Op geen enkele manier beschrijft de schrijver wat er precies gebeurt achter de gesloten gordijntjes van de koets. Toch weten lezers van dit boek genoeg. De twee inzittenden, Emma en Leon, zitten op de zacht beklede bankjes beslist geen duimen te draaien.
Het boek is Madame Bovary met het verhaal over de doktersvrouw die aan de banaliteit en leegheid van het provinciale leven probeert te ontsnappen. Het is de debuutroman van Gustave Flaubert.
Een enorme klapper, want Flaubert schreef meteen een van de belangrijkste romans uit de Westerse literatuurgeschiedenis.

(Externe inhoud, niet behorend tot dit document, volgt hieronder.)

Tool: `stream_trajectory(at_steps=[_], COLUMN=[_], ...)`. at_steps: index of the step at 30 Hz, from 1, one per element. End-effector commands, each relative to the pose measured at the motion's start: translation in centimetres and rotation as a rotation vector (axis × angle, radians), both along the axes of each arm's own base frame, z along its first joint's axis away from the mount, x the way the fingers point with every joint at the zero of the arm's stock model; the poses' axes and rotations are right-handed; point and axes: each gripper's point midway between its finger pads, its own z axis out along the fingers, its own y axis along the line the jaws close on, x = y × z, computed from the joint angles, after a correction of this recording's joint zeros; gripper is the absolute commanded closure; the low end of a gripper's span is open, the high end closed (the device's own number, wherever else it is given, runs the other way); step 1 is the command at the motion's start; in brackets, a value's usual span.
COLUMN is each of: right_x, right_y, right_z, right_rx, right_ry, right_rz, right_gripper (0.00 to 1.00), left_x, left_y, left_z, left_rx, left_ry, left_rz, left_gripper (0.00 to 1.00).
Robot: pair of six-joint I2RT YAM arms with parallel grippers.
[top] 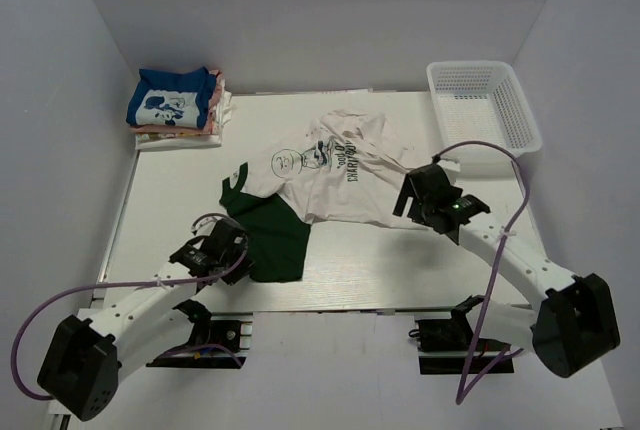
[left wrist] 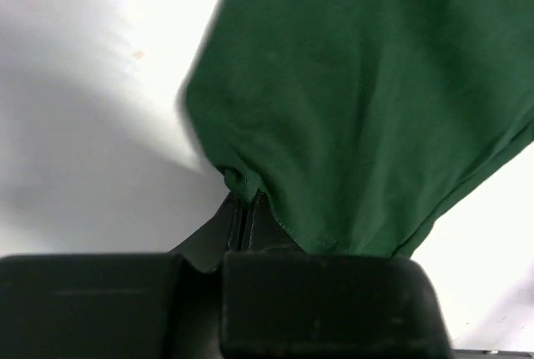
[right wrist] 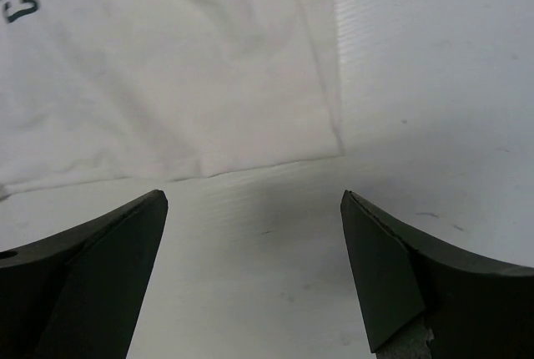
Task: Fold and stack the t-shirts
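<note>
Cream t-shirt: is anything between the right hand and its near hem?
Nothing visible stands in the way. The right hand is open just short of the hem of the cream t-shirt, and the wrist view shows only bare table between the two.

The green tee (left wrist: 359,83) is matt cloth, the cream tee (right wrist: 167,67) smooth cloth; the table (right wrist: 434,67) is matt, finely ribbed; the basket (top: 522,110) plastic mesh.
</note>
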Motion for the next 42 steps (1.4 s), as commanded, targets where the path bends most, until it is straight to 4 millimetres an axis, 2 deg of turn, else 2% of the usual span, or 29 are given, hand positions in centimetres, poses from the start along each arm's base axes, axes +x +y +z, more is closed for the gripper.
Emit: stream_trajectory(at_steps=[1,4,8,16,21,24,27,28,30,32,34,35,37,38,39,40,42], right_x=[-1.2,-0.8,-0.2,1.8,2.1,2.2,1.9,1.7,1.6,1.9,2.9,3.6,5.0,5.3,5.7,5.9,6.4], right_y=[-3.6,-4.4,-3.7,-3.3,-3.3,-2.8,-2.1,-2.0,-2.2,-2.2,-2.0,-1.8,-1.6,-1.7,-1.7,-1.9,-1.6], right_z=[-1.0,-2.1,-4.3,-6.2,-7.5,-8.3,-9.0,-9.1,-9.1,-8.6,-6.6,-4.8,-2.2,-0.2,1.1,3.7,6.3], right_rx=[-0.091,-0.088,-0.072,-0.034,-0.014,0.013,0.038,0.044,0.041,0.044,0.040,0.054,0.040,0.056,0.060,0.079,0.106], right_ry=[0.022,0.036,0.092,0.108,0.128,0.141,0.166,0.170,0.159,0.130,0.068,0.023,-0.045,-0.095,-0.129,-0.205,-0.282], right_rz=[-0.125,-0.152,-0.124,-0.147,-0.157,-0.144,-0.116,-0.109,-0.108,-0.101,-0.076,-0.068,-0.044,-0.052,-0.058,-0.067,-0.048], right_gripper=[0.10,0.10,0.10,0.10,0.10,0.14,0.30,0.49,0.79,1.00,1.00,1.00,1.00,1.00,1.00,1.00,1.00], left_x=[-0.1,0.7,1.7,2.6,2.8,3.1,3.4,3.5,4.2,5.0,6.5,7.3,8.4,9.2,9.5,10.1,10.5], left_y=[0.5,0.8,1.1,1.9,2.2,2.0,1.9,2.1,1.8,1.4,0.8,0.6,1.2,1.1,1.6,1.3,1.4], left_z=[-1.0,-0.7,0.6,1.9,2.4,3.1,3.6,3.6,4.8,5.9,8.4,10.4,13.1,15.7,17.4,20.3,23.3], left_rx=[0.049,0.082,0.108,0.143,0.155,0.141,0.137,0.146,0.138,0.132,0.115,0.121,0.143,0.134,0.153,0.122,0.124], left_ry=[0.014,-0.004,-0.045,-0.109,-0.136,-0.160,-0.176,-0.181,-0.220,-0.267,-0.352,-0.410,-0.494,-0.560,-0.606,-0.680,-0.769], left_rz=[-0.033,-0.025,-0.024,-0.008,-0.013,-0.010,-0.016,-0.010,-0.008,-0.032,-0.041,-0.062,-0.038,-0.022,-0.018,-0.008,-0.016], left_gripper=[1.00,1.00,1.00,1.00,1.00,1.00,1.00,1.00,1.00,1.00,1.00,1.00,1.00,1.00,1.00,1.00,1.00])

Toch kon Flaubert niet zomaar zijn artistieke gang gaan.
Hij wist dat hij niets expliciet kon beschrijven. Dan zou hij namelijk direct de gevangenis in geworpen worden. Frankrijk was uiterst preuts in die dagen.
Evengoed zorgde het boek bij de publicatie in 1856 voor een groot schandaal. Flaubert werd aangeklaagd voor het boek wegens aantasting van de publieke en religieuze moraal en de goede zeden.
Intrigerend, want Flaubert suggereert alleen. Alles wat zich achter de gordijntjes afspeelt, gebeurt in de verbeelding van de lezer.
Wat je niet schrijft, doet er net zoveel toe als dat wat je wel schrijft.
Met woorden oefen je invloed uit. Of je nu ruimte geeft of inperkt, je geeft sturing aan de interpretatie. Ik merk het ook bij een groot project waar ik nu aan werk. Het draait allemaal om framing van de boodschap: is het glas halfvol of half leeg? Is er veerkracht of zijn er slachtoffers?
Afhankelijk van de gekozen invalshoek krijg je heel verschillende uitkomsten.
Ik ben benieuwd hoe jij dat doet in je (schrijf)werk. Open je de gordijnen en beschrijf je heel precies wat er aan de hand is? Of suggereer je liever, zodat je volop de ruimte geeft aan de verbeelding?